- _WHAT TO DO_
Below are records to transcribe in full and unchanged; omit every picture.

### SOURCE INFORMATION ###

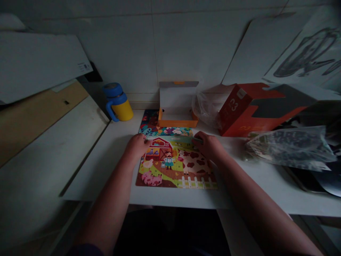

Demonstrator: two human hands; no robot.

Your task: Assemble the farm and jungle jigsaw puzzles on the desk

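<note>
A farm jigsaw puzzle (170,174) with a red barn, a farmer, a cow and pigs lies on the white table in front of me. My left hand (137,146) is closed at its far left corner, thumb over the edge by the barn roof. At the far right corner my right hand (207,144) pinches the edge above the cow. Both hands partly cover the corners they hold. Just beyond, a darker puzzle picture (149,122) with plants and flowers shows, partly under an open orange box (178,123) whose lid stands up.
On the left stands a yellow and blue mug (122,108) beside leaning boards (39,103). A clear plastic bag (206,108), a large red box (247,113) and a filled plastic packet (290,147) are on the right. A tiled wall closes off the back.
</note>
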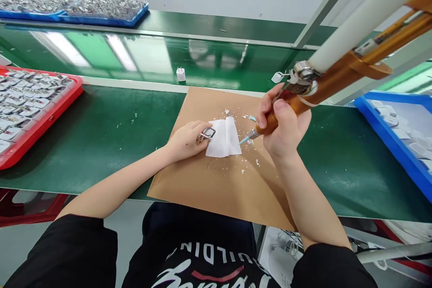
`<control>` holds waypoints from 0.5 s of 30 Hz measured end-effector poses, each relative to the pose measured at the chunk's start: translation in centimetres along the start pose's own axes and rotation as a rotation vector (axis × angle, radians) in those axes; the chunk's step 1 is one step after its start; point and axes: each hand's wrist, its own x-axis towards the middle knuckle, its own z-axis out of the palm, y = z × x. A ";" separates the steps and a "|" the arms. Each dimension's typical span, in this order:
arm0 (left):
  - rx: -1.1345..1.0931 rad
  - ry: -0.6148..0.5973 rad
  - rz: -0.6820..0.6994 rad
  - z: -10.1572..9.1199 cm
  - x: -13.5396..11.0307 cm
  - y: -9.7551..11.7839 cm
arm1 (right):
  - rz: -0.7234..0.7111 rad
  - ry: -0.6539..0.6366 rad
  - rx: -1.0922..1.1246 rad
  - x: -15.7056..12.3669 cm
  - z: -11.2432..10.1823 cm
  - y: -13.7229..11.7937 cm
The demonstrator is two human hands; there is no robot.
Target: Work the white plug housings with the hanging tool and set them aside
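My left hand [185, 140] rests on a brown cardboard sheet [216, 189], fingers closed on a small white plastic part with a metal frame [207, 133]. Just right of it lies a folded white tissue [224, 138]. My right hand [282, 127] is wrapped around an orange glue dispenser gun [337, 74] that carries a long white cartridge [367, 13]. The gun's pale blue nozzle tip [243, 140] points down at the tissue's right edge. White dried flecks [248, 162] are scattered over the cardboard near the tip.
A red tray [64, 99] of parts sits at the left, a blue tray [381, 128] with white parts at the right. Far blue trays [101, 20] hold metal pieces. One white charger [181, 74] stands on the green belt [141, 60]. A slanted metal bar [327, 4] crosses upper right.
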 end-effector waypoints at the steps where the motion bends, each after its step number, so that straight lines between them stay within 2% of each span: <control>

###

- _SOLUTION_
Demonstrator: two human hands; no robot.

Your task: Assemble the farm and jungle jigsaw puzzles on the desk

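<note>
A farm jigsaw puzzle (170,174) with a red barn, a farmer, a cow and pigs lies on the white table in front of me. My left hand (137,146) is closed at its far left corner, thumb over the edge by the barn roof. At the far right corner my right hand (207,144) pinches the edge above the cow. Both hands partly cover the corners they hold. Just beyond, a darker puzzle picture (149,122) with plants and flowers shows, partly under an open orange box (178,123) whose lid stands up.
On the left stands a yellow and blue mug (122,108) beside leaning boards (39,103). A clear plastic bag (206,108), a large red box (247,113) and a filled plastic packet (290,147) are on the right. A tiled wall closes off the back.
</note>
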`<control>` holds waypoints from 0.5 s of 30 Hz measured end-effector poses, each relative to the pose measured at the chunk's start: translation in centimetres along the start pose's own axes and rotation as a rotation vector (axis × angle, radians) in those axes; the chunk's step 1 is one step after its start; point and axes: each hand's wrist, its own x-axis towards the middle knuckle, its own z-axis out of the palm, y = z × x. A ";" separates the steps and a "|" the arms. Each dimension's typical span, in this order:
arm0 (left):
  - rx: -1.1345..1.0931 rad
  - ry: -0.6148..0.5973 rad
  - rz: -0.6820..0.6994 rad
  - z: -10.1572..9.1199 cm
  - x: -13.5396..11.0307 cm
  - y: -9.7551..11.7839 cm
arm1 (right):
  - rz: -0.7234..0.7111 rad
  - ry: -0.6539..0.6366 rad
  - rx: -1.0922..1.1246 rad
  - x: -15.7056..12.3669 cm
  - z: -11.2432..10.1823 cm
  - y: -13.7229..11.7937 cm
The demonstrator is two human hands; there is no robot.
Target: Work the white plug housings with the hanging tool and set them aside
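My left hand [185, 140] rests on a brown cardboard sheet [216, 189], fingers closed on a small white plastic part with a metal frame [207, 133]. Just right of it lies a folded white tissue [224, 138]. My right hand [282, 127] is wrapped around an orange glue dispenser gun [337, 74] that carries a long white cartridge [367, 13]. The gun's pale blue nozzle tip [243, 140] points down at the tissue's right edge. White dried flecks [248, 162] are scattered over the cardboard near the tip.
A red tray [64, 99] of parts sits at the left, a blue tray [381, 128] with white parts at the right. Far blue trays [101, 20] hold metal pieces. One white charger [181, 74] stands on the green belt [141, 60]. A slanted metal bar [327, 4] crosses upper right.
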 end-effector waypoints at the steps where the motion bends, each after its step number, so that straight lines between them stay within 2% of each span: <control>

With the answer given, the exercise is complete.